▶ YOUR INSTRUCTIONS
Within the entries below, find the lines that hold "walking" and report only how many there are.

Data records:

^^^^

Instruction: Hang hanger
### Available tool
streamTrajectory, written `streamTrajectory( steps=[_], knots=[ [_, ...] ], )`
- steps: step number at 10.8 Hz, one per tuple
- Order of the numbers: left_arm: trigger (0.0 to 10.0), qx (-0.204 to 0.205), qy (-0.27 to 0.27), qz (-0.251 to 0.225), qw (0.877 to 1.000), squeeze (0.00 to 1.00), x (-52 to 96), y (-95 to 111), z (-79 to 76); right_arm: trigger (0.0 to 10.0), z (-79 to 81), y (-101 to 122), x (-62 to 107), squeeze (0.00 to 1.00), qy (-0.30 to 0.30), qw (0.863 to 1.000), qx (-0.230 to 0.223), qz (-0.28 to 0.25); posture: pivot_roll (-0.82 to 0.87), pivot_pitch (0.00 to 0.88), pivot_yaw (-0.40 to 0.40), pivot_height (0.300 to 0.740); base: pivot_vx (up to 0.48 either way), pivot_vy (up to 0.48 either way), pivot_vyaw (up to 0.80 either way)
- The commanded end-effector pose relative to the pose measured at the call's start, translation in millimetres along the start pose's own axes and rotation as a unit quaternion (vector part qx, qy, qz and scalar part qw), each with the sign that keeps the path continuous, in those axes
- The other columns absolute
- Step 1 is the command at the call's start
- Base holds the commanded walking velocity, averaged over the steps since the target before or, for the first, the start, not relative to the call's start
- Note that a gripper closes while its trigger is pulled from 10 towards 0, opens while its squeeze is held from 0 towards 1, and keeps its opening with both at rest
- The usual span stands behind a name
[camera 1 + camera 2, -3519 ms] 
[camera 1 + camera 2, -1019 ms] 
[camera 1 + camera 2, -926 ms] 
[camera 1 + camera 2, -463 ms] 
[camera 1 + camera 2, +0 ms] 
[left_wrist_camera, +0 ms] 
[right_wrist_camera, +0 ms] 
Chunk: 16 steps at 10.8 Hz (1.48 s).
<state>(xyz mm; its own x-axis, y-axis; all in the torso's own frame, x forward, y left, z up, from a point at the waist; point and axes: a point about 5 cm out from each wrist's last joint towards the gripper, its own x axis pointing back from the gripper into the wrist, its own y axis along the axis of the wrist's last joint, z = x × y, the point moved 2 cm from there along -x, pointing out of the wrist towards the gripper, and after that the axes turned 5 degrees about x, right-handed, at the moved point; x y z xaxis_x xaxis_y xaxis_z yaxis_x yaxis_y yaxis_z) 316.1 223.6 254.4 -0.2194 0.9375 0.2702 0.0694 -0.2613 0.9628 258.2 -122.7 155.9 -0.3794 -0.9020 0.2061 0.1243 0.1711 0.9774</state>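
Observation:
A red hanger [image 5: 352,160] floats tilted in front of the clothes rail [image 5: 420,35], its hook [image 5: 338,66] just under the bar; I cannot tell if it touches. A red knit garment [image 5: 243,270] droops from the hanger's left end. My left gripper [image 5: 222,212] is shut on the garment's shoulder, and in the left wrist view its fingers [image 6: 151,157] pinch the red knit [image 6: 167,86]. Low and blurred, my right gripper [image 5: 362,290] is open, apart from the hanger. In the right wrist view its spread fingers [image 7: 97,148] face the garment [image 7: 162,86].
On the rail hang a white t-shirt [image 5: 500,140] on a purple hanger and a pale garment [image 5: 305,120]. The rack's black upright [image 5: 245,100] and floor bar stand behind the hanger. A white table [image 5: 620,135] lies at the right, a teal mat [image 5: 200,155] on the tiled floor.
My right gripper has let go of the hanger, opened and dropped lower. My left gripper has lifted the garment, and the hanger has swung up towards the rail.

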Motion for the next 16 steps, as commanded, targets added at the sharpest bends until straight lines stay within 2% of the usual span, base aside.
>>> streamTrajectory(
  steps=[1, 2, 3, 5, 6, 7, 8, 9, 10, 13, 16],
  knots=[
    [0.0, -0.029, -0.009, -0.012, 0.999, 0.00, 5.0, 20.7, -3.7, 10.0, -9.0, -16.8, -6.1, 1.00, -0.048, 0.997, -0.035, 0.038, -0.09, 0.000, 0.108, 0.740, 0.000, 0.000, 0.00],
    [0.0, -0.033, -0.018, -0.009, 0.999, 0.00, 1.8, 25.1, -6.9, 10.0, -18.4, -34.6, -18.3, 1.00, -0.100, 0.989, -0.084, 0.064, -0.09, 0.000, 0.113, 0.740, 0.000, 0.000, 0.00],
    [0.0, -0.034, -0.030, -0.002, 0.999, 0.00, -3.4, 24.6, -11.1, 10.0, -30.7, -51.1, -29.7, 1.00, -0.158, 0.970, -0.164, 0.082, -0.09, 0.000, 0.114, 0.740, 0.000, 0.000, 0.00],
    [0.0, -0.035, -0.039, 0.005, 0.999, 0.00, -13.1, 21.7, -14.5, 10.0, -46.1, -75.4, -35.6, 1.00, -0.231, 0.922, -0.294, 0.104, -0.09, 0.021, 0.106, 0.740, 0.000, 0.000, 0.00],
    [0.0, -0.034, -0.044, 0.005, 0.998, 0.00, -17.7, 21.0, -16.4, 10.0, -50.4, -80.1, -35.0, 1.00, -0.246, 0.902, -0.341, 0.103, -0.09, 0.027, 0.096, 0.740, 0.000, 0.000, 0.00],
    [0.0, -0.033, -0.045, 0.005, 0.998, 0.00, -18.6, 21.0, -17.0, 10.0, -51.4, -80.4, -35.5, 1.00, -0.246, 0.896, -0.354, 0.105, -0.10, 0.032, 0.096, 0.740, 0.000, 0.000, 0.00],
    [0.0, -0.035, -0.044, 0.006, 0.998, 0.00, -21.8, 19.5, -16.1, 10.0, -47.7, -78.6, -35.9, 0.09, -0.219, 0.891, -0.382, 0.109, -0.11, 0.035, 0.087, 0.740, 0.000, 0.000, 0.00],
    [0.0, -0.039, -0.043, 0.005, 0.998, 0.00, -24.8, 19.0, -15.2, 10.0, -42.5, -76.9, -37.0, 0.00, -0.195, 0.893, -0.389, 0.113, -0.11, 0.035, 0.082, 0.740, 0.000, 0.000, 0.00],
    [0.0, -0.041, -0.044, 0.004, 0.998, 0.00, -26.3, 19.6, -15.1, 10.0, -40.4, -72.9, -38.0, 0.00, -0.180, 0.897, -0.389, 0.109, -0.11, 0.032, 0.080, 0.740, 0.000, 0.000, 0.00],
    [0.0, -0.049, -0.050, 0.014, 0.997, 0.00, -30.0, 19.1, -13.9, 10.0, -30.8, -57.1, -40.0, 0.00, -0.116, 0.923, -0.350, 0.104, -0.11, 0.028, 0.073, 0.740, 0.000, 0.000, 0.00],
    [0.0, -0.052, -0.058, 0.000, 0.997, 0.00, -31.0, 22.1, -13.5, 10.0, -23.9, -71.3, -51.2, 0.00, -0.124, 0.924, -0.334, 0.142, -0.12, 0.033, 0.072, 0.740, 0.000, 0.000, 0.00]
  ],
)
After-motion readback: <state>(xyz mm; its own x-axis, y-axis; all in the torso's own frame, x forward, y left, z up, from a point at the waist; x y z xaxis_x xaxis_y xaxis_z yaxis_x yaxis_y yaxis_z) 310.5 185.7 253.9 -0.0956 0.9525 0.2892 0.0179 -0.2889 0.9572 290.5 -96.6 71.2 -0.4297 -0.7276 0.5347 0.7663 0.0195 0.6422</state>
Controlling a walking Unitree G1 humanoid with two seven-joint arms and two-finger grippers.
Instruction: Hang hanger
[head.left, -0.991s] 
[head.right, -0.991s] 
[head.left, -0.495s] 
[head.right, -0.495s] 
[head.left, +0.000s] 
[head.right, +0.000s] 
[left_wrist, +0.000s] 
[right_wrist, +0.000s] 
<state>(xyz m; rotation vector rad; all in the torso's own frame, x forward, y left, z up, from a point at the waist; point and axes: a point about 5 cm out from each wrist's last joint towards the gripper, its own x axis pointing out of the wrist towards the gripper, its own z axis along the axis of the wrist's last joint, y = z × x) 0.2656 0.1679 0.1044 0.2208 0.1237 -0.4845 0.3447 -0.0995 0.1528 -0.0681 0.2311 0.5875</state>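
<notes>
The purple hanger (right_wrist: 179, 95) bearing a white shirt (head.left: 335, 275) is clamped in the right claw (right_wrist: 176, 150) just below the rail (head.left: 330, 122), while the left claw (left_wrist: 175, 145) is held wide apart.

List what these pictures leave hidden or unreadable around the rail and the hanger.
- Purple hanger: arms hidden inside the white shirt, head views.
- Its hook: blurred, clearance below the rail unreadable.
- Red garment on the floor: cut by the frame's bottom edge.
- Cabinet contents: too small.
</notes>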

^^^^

▶ EXERCISE ANSWER
2